Monday, April 2, 2012

Perfect Lambs and an Empty Tomb

Let’s play time travel: Let’s zoom back 3,452 years, back past I-phones and cars, past the beginnings of Islam, past the Romans and the Greeks –back to springtime on the Nile delta in roughly 1440 B.C. when 2,000,000 Jews brushed the blood of lambs on the door posts of their houses and ate unleavened bread and the roasted lambs, and awaited the deliverance of the Lord. The lamb’s blood protected them from the worst of the curses – the death of the first-born in every household. Then they were delivered from Egypt, free at last to go home where they belonged.

Back to the time machine -- let’s speed forward again – past the Greeks, to Roman times, to a spring day in 30 A.D. in Jerusalem. The major players had been up all night. It was a Friday, the 14th of Nisan, a day known as Passover, a day set aside to commemorate the day when the Angel of Death passed over their blood-marked doors, sparing everyone inside. Passover marked the beginning of Jewish freedom.

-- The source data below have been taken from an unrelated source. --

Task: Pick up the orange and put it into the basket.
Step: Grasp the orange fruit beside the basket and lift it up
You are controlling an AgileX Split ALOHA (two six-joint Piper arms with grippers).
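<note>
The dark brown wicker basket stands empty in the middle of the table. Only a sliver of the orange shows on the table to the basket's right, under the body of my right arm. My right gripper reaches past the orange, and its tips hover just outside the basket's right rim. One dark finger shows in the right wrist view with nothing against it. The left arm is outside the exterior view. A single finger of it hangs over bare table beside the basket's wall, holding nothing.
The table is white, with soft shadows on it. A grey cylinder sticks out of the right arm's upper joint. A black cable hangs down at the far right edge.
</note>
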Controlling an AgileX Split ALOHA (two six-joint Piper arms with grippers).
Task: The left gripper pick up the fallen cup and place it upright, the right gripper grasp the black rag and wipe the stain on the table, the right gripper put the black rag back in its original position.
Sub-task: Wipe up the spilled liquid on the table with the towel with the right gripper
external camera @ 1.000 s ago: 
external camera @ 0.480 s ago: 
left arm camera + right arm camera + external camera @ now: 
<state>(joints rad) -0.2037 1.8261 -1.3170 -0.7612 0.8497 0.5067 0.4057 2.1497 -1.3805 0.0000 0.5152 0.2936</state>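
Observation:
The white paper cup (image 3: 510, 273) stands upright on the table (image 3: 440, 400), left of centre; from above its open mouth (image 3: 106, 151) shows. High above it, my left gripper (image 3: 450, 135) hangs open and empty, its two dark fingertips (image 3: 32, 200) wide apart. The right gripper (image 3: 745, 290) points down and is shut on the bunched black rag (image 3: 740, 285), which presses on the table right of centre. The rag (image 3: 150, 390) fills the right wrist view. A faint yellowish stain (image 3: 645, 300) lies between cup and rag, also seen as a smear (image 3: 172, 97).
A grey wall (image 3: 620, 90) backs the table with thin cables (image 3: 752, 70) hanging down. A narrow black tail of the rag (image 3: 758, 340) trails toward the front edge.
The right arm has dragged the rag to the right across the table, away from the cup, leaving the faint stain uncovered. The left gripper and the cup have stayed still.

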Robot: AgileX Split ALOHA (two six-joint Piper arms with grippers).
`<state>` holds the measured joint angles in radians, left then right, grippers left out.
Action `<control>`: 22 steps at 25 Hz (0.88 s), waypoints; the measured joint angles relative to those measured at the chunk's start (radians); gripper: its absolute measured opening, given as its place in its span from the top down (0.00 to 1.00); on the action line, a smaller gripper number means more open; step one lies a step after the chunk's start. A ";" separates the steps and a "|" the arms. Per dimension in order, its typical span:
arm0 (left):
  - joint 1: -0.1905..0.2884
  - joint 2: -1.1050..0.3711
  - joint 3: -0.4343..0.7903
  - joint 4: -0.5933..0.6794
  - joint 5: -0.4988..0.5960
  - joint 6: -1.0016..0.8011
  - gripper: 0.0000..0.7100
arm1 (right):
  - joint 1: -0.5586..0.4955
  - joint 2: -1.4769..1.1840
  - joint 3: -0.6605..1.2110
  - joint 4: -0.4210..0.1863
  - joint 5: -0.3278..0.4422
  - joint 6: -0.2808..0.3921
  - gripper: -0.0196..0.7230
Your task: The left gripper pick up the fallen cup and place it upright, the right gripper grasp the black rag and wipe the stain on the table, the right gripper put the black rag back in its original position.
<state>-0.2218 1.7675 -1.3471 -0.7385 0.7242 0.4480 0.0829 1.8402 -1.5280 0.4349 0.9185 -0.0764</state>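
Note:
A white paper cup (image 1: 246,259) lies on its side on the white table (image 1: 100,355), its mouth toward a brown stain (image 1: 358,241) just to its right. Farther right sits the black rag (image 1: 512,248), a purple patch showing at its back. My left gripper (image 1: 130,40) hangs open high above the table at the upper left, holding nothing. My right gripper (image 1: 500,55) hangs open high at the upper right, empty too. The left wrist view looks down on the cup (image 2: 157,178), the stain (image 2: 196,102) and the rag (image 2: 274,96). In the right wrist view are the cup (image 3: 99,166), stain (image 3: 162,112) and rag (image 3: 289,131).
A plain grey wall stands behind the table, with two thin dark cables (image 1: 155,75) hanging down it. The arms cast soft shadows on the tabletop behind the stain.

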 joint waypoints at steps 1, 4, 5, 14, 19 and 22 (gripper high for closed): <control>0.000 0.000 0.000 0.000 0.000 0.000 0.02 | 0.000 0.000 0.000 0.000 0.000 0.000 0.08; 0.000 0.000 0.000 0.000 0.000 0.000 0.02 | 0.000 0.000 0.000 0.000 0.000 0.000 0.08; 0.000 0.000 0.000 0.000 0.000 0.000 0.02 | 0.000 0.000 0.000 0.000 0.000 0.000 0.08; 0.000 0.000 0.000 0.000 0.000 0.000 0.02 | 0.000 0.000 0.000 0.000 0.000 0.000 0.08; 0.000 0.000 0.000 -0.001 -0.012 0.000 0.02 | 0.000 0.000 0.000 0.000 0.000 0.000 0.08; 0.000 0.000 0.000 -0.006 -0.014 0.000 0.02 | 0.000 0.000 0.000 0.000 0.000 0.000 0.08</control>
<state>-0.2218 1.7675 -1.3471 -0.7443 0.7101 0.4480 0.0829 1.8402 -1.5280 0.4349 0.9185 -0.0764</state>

After nightfall that Thursday, which according to the Jewish method of counting time, was the beginning of Friday, of Passover, the Jewish Sanhedrin arrested a young man named Jesus of Nazareth. During the night they tried him, over and over, each trial a travesty of Jewish law. They hauled him before Pilate, the Roman governor, before Herod, the Jewish “king.” By 9:00 A.M. they had succeeded in beating him beyond recognition, slamming onto his bleeding head a mocking crown made of thorns, and scourging the skin and muscle off his back. They forced him to carry a heavy wooden cross through Jerusalem and up a hill named Golgotha. By 9:00 A.M. they had him nailed to that cross – staining the wood with blood in the same places the Jews in Egypt had marked their doors.